> [What the exercise asks]: Without the images, write out the whole listing exactly.

> [Available data]:
====================

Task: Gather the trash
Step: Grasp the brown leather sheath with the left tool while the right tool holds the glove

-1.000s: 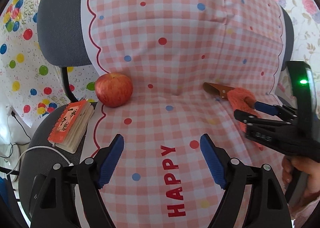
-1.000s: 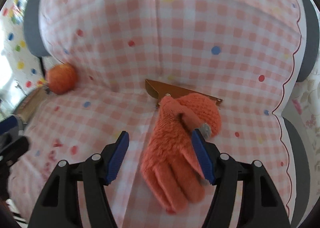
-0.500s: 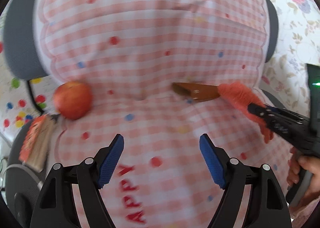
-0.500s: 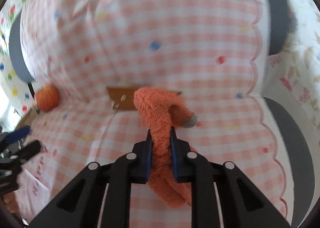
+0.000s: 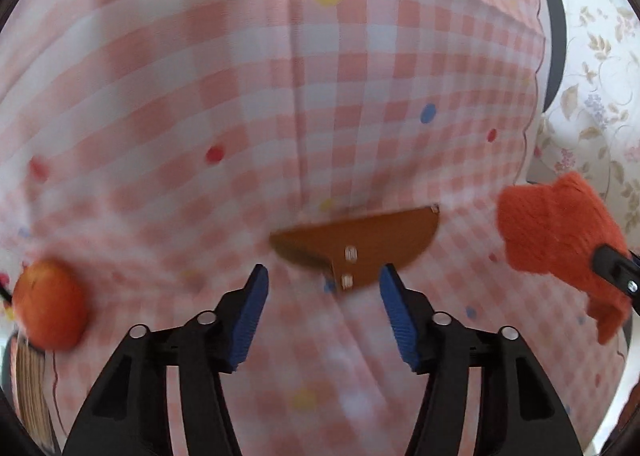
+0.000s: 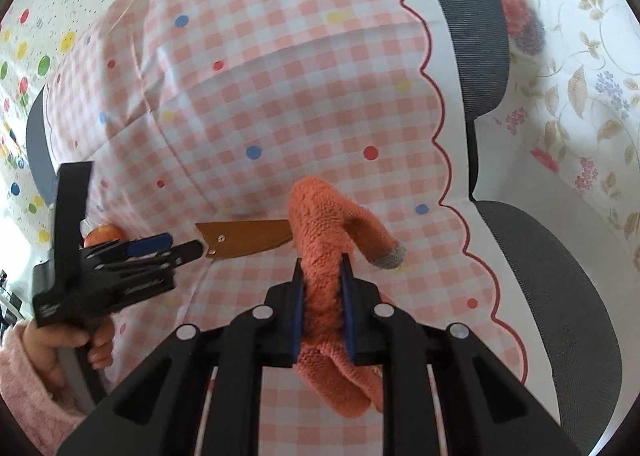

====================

> [Answer to the exercise]:
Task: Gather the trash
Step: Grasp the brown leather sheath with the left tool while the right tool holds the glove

-1.000s: 
-1.000s: 
-0.500s: 
-0.500s: 
+0.000s: 
+0.000s: 

The full output has been given.